La Cina cambia e può trascinare l'Occidente

È finita un'era e l'Europa è chiamata ad adattarvisi con sano realismo. Pechino non fa più paura ed è un potenziale partner

La Cina cambia e può trascinare l'Occidente

Che la Cina potesse – svalutando la propria moneta (lo yuan) come un qualsiasi Paese capitalista - provocare un terremoto in tutte le Borse del mondo era un fatto impensabile solo pochi anni fa e solo per chi non avesse assistito, osservandola da vicino, alla sua capacità di cambiare. Ho avuto la fortuna di essere a Pechino quando la Cina stava rapidamente uscendo dal dogmatismo degli ultimi anni di maoismo, stava entrando e infine sarebbe entrata nella Modernità occidentale. Ci ero arrivato da Mosca - dove la Russia era sempre uguale a se stessa da decine d'anni e non mostrava affatto di voler cambiare - e, osservando il pragmatismo dei cinesi, mi ero convinto che la Cina prima o poi avrebbe conquistato anche la nostra parte di mondo come, in effetti, già sta accadendo.

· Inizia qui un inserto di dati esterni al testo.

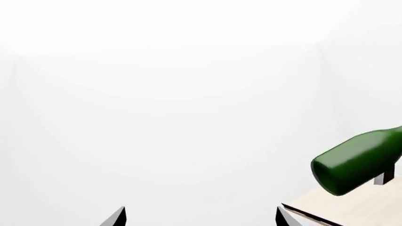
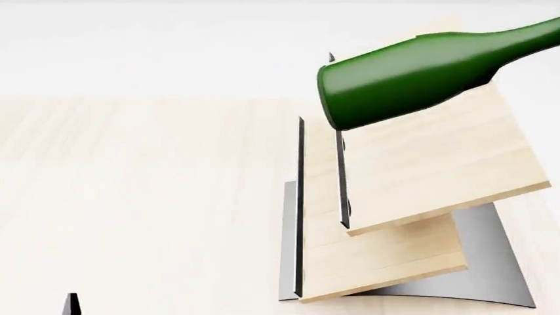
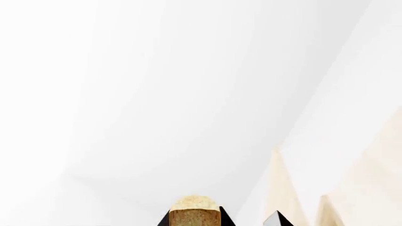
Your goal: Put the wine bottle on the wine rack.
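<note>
The dark green wine bottle (image 2: 411, 69) lies almost level in the air over the top board of the wine rack (image 2: 437, 157), base to the left and neck running off the right edge. Its base also shows in the left wrist view (image 1: 355, 162), above a corner of a rack board (image 1: 342, 209). In the right wrist view my right gripper (image 3: 220, 220) is shut at the bottle's top, with the tan cork (image 3: 195, 212) between its dark fingers. My left gripper (image 1: 201, 217) is open wide and empty, away from the bottle. One of its fingertips (image 2: 72, 306) shows at the bottom left of the head view.
The rack's lower board (image 2: 376, 259) and curved grey metal base (image 2: 490, 262) stand on a light-wood tabletop (image 2: 131, 197). Thin dark strips (image 2: 300, 197) edge the boards' left sides. White walls lie behind.
</note>
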Robot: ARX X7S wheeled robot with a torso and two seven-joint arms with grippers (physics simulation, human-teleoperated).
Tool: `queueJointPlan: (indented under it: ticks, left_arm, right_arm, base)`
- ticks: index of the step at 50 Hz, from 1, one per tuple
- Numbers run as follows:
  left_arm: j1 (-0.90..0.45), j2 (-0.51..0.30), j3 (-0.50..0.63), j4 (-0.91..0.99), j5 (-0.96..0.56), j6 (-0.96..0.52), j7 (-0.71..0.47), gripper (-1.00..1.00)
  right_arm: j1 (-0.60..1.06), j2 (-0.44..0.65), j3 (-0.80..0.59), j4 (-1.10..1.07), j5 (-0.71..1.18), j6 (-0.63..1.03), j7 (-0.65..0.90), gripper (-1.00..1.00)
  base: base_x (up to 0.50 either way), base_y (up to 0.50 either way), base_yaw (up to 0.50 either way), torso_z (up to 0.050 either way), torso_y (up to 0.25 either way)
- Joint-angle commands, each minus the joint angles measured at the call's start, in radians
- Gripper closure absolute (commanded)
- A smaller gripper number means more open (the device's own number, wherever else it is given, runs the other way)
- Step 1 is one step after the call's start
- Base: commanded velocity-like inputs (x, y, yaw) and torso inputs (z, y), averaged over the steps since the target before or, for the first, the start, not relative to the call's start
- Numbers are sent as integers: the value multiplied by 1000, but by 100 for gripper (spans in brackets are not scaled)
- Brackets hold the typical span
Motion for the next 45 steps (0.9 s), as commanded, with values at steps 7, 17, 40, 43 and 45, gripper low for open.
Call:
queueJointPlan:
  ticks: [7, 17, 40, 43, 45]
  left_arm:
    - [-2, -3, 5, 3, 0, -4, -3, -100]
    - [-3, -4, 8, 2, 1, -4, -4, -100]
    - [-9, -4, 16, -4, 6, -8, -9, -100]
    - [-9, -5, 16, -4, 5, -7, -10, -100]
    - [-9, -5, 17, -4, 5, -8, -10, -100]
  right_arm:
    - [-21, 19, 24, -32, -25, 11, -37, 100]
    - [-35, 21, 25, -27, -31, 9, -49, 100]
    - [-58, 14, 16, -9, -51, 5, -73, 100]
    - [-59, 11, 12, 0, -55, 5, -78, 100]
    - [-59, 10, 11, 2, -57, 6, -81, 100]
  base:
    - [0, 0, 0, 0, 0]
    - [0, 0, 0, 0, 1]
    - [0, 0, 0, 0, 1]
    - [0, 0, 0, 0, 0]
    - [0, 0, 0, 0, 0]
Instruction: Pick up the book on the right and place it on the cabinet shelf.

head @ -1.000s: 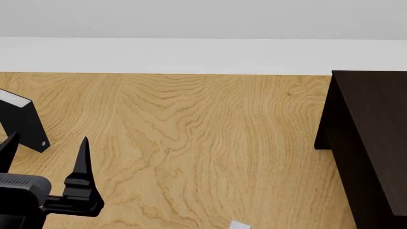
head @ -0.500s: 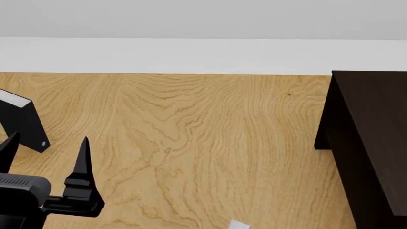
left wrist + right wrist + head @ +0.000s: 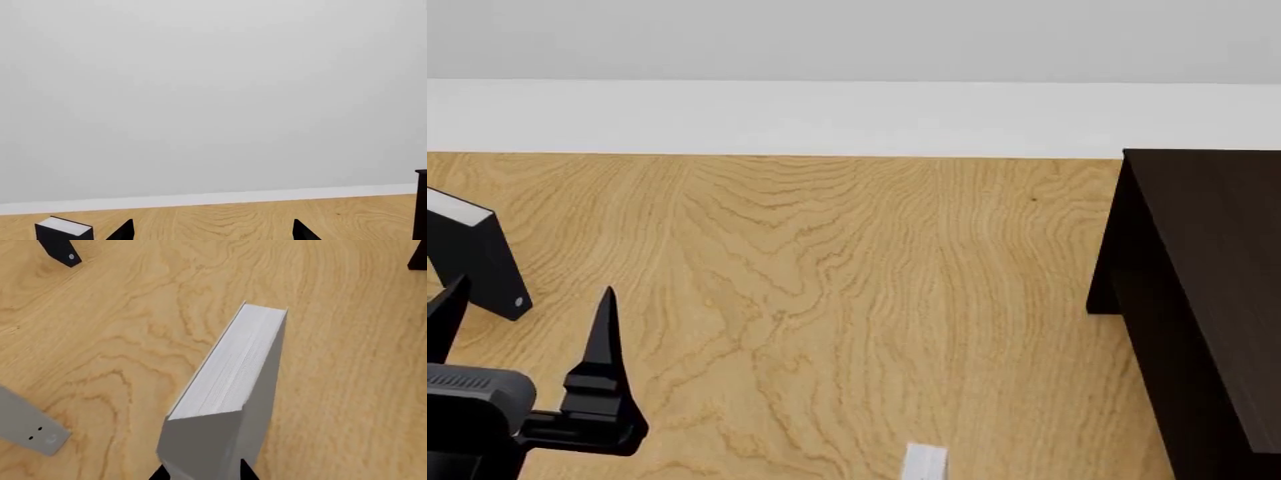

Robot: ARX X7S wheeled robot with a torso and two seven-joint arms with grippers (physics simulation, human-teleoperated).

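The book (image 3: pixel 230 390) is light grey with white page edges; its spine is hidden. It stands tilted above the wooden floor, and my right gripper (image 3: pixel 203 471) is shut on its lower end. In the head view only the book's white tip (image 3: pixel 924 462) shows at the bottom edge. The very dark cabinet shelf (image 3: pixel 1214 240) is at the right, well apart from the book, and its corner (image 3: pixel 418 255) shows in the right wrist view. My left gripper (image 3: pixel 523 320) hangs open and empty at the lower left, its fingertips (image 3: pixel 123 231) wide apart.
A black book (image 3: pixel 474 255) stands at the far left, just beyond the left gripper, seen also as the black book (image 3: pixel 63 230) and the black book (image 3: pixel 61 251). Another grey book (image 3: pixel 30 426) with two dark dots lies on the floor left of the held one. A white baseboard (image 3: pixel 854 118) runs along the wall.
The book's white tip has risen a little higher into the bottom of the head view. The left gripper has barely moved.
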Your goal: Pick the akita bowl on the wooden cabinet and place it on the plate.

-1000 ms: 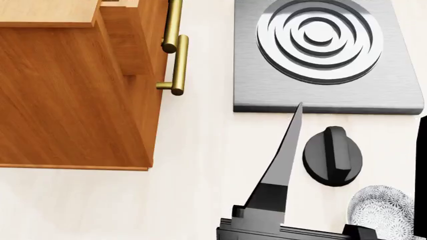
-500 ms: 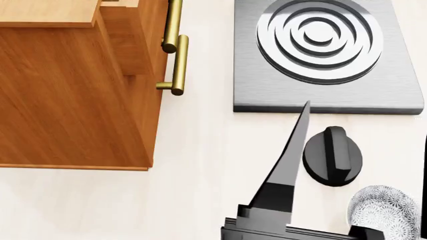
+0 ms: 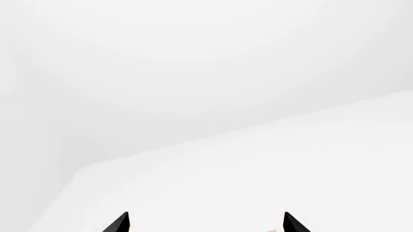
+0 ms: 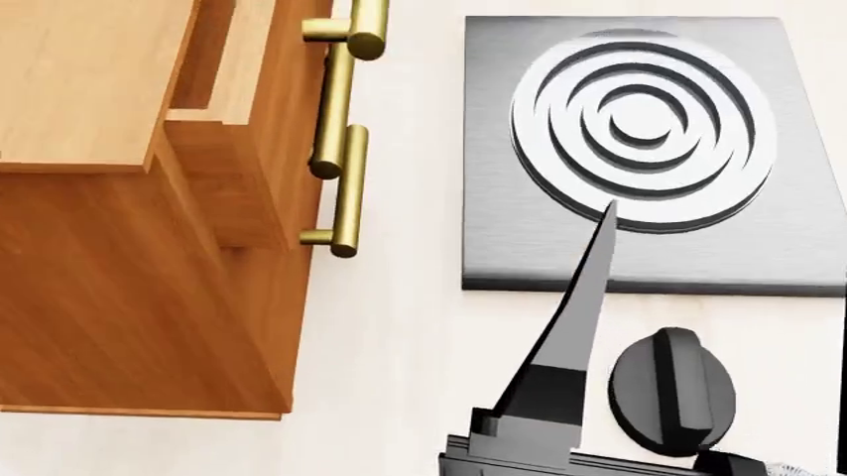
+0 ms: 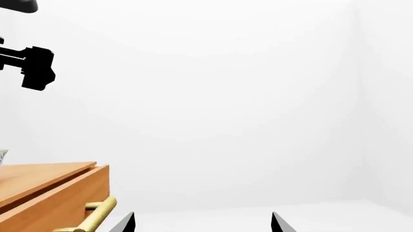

Il cinese – lo prova quando emigra all'estero - ha una cultura di servizio che gli viene dalle migliaia d'anni della sua storia nel corso della quale è stato costretto dalle circostanze ad adattarsi costantemente a nuove situazioni. Una volta emigrati da noi, i cinesi hanno aperto ristoranti e lavanderie che hanno migliorato non solo la loro, ma anche la nostra vita. A differenza dei russi, essi non hanno una mentalità imperialista, di conquista politica e militare, bensì di influenza culturale e commerciale; non pretendono di imporre i propri modi di vita e i propri costumi con la forza, ma si adattano a quelli dei Paesi con i quali vengono a contatto. La prova di tale mentalità sta tutta nel modo col quale si comportano da noi.

Ricordo che, a Pechino, avevo visto i funzionari dell'ambasciata sovietica andare al muro dove i cinesi appendevano i loro manifesti che annunciavano e sui quali discutevano i cambiamenti in corso. Per i russi, come del resto per me, un popolo annunciava e discuteva pubblicamente una sorta di rivoluzione pacifica che sarebbe, poi, stata confermata dall'esperienza; una rivoluzione che non aveva soprattutto nulla di dogmatico ma, se mai, confermava una forma mentale che si sovrapponeva automaticamente a quella fino a quel momento imperante con la duttilità di chi ha l'abitudine di sperimentare: ciò che da noi chiamiamo try and error , «prova e sbaglia» se vuoi cambiare, senza preoccuparti troppo delle conseguenze, bensì facendo tesoro degli stessi errori. Quest'ultima notizia - quella della svalutazione dello yuan e delle sue conseguenze finanziarie – ne è la riprova.

Dunque, la Cina è vicina, come si diceva solo qualche anno fa assistendo esterrefatti alla sua rapida trasformazione. E con essa dovremo fare i conti. Si è già comprata un bel pezzo d'Africa, dove ha trasferito i propri metodi agricoli e farà altrettanto in Occidente, comprando fabbriche e sistemi produttivi. Non è il «pericolo giallo» del quale parlava, a sproposito, il fascismo, bensì è un potenziale partner, che ha risorse finanziarie – l'enorme risparmio accumulato dalla sua popolazione e gestito dalla politica a fini imprenditoriali e commerciali – e col quale non sarà difficile intendersi. Gli Stati Uniti – che hanno la leadersihp mondiale – hanno già dato prova di intendersi meglio con la Cina che con la Russia, anche quella delle distensione, del dialogo e della concorrenza. Sempre a Pechino ho constatato che gli americani capiscono, e apprezzano, la mentalità cinese più di quanto, a Mosca, capissero e apprezzassero quella russa. L'empirismo anglosassone si sposa naturalmente col pragmatismo cinese, senza contare che gli interessi degli Usa sono storicamente più orientati al Pacifico che all'Atlantico.

È finita un'era e ne sta

incominciando un'altra. E l'Europa è chiamata ad adattarvisi con sano realismo empirico, come aveva fatto ai tempi della Guerra fredda verso l'Unione Sovietica, sulla scia del suo maggiore alleato.